» Work required:
Repeat precisely the span of lines below that opens with the line containing "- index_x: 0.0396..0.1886" and closes with the line containing "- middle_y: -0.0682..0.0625", both included.

_ _ _ _ _ _ _

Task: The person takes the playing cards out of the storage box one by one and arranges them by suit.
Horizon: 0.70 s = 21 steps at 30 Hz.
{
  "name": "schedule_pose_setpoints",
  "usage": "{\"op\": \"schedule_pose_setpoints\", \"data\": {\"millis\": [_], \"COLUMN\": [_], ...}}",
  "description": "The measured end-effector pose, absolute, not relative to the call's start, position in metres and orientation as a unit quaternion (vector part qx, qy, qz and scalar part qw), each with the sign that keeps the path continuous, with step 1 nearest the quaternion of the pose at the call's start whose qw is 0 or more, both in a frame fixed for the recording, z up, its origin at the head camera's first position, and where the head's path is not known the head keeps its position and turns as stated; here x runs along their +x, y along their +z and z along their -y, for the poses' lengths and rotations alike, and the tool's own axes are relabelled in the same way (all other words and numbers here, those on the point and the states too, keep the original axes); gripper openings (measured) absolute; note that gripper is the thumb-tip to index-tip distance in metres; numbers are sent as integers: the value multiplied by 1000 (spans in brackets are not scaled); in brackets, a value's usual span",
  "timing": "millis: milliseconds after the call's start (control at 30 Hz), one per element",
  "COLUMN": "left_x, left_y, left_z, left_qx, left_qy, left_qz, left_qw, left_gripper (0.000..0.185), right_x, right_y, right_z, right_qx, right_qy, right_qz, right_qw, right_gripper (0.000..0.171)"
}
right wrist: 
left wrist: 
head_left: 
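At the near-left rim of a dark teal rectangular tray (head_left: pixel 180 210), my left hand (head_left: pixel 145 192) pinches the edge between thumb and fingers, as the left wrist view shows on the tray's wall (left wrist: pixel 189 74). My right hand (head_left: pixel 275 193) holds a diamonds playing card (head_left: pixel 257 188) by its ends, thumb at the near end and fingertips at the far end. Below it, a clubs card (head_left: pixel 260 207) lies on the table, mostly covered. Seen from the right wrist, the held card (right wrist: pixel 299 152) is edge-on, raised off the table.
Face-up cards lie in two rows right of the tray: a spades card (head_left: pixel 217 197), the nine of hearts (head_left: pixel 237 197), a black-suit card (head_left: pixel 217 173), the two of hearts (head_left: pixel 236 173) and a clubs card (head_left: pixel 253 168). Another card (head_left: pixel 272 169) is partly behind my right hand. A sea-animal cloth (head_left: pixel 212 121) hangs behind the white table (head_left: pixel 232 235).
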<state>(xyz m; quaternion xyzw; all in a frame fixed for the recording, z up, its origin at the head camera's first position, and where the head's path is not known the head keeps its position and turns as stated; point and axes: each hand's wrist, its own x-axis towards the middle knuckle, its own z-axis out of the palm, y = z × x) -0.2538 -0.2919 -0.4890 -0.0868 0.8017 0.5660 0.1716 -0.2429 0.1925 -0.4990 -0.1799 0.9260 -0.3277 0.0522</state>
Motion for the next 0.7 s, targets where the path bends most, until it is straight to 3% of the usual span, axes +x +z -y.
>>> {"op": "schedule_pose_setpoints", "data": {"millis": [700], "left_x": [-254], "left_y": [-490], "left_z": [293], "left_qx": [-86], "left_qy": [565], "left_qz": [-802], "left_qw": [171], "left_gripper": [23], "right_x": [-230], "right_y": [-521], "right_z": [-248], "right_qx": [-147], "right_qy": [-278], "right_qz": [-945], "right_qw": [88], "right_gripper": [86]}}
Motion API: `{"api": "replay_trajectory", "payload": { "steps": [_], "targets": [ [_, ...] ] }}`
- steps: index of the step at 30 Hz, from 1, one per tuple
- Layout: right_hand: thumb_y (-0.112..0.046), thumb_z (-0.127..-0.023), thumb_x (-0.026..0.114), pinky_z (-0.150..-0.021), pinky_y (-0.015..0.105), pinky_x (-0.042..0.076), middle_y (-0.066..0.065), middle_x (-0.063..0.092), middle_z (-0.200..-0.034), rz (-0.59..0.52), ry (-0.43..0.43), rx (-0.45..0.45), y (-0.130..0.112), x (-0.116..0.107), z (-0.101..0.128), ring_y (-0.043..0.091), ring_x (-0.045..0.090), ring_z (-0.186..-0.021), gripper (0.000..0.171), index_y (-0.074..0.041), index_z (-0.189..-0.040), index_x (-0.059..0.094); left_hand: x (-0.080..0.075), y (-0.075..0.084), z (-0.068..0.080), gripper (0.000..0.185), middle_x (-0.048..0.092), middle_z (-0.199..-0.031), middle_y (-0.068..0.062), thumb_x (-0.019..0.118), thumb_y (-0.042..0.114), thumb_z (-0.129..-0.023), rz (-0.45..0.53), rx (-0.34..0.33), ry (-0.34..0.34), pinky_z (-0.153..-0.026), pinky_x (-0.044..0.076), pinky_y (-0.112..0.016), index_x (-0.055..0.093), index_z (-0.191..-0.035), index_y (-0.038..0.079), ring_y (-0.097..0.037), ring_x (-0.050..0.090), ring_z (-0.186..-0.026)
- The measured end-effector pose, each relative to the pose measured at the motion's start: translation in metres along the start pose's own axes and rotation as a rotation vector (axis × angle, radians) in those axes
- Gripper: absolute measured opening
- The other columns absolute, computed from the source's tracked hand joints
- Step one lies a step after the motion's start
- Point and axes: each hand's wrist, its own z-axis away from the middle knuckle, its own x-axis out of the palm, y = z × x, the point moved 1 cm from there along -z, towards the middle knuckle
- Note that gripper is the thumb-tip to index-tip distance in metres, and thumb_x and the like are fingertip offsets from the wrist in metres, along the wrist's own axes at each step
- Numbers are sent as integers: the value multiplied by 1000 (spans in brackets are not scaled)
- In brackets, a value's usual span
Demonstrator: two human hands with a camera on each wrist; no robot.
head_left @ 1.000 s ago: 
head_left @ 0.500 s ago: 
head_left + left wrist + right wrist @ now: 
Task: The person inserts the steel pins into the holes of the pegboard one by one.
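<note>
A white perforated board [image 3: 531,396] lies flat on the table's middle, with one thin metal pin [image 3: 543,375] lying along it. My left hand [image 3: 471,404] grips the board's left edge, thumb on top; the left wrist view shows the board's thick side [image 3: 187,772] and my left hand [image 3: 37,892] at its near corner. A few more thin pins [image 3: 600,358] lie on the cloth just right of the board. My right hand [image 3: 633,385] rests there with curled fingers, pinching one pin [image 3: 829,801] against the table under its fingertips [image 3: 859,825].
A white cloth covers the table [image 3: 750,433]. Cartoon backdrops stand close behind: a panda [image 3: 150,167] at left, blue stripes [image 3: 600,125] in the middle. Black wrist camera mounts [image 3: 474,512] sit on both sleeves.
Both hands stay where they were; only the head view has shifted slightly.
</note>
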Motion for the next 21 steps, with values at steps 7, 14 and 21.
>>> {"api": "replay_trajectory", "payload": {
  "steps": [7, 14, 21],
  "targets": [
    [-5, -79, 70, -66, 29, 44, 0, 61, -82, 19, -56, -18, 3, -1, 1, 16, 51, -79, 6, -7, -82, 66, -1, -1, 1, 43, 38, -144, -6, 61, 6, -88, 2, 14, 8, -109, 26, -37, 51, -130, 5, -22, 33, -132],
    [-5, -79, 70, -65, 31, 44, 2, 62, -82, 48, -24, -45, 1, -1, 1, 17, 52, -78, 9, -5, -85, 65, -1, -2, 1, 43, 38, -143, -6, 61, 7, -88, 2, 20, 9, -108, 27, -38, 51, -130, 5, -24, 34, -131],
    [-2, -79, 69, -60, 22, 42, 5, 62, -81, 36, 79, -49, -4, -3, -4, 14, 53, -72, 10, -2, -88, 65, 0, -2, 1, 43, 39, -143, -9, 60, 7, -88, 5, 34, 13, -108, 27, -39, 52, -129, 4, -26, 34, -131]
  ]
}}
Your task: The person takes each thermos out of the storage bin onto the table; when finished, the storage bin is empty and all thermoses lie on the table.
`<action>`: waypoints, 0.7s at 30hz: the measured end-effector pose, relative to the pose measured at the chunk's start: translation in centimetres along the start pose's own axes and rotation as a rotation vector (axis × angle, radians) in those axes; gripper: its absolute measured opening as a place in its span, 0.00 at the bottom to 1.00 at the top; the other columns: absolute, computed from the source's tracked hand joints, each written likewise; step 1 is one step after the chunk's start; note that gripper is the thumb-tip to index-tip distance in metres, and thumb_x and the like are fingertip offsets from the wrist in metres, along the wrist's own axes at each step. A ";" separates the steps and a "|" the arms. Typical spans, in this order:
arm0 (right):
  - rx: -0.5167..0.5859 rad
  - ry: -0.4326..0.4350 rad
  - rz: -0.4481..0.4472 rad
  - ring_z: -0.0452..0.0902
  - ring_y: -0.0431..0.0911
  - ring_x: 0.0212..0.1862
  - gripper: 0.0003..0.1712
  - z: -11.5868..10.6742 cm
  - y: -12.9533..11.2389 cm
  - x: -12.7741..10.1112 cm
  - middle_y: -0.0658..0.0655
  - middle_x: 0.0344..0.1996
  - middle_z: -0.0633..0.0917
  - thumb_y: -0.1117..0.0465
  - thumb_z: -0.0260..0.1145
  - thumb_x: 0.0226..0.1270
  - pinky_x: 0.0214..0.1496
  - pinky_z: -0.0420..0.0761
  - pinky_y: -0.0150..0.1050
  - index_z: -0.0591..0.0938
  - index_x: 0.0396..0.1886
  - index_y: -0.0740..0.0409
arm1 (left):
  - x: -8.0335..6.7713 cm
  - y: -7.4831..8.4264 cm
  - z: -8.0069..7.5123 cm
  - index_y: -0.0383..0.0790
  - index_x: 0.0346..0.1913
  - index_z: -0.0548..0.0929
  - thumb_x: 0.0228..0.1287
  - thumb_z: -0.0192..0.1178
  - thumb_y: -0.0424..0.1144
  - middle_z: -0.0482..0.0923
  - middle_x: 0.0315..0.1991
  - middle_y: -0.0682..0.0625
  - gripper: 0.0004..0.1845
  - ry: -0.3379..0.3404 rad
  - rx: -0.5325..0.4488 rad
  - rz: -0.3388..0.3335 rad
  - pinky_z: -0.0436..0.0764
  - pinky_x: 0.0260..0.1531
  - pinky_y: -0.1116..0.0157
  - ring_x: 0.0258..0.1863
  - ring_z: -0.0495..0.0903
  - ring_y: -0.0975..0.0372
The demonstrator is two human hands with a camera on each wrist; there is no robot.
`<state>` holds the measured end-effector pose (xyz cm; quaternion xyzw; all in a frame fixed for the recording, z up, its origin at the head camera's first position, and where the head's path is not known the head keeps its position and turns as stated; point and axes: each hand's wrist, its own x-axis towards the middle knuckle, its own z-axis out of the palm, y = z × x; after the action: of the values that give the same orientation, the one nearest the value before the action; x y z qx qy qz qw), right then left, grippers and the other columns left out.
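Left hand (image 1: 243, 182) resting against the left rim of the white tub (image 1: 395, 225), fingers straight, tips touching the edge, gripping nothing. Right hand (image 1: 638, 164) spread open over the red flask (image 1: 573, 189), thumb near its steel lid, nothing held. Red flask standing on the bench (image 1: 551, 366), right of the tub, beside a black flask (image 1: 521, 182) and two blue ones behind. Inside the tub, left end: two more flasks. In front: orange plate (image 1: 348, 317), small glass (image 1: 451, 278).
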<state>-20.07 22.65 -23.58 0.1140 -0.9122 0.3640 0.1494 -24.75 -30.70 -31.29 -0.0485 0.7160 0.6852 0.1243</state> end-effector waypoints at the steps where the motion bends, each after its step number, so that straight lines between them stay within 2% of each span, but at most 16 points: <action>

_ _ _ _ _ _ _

» Exercise response:
  - index_x: 0.0396..0.1886
  - index_y: -0.0740..0.0409
arm1 (left):
  - x: -8.0335..6.7713 cm
  - y: -7.4831..8.4264 cm
  - z: -8.0069..7.5123 cm
  - index_y: -0.0383..0.0790
  - index_x: 0.0346..0.1913
  - index_z: -0.0548..0.0929
  - thumb_x: 0.0228..0.1287
  - thumb_z: -0.0192..0.1178
  - thumb_y: -0.0424..0.1144
  - middle_z: -0.0482..0.0923
  - middle_x: 0.0315..0.1991
  - middle_y: -0.0682..0.0625

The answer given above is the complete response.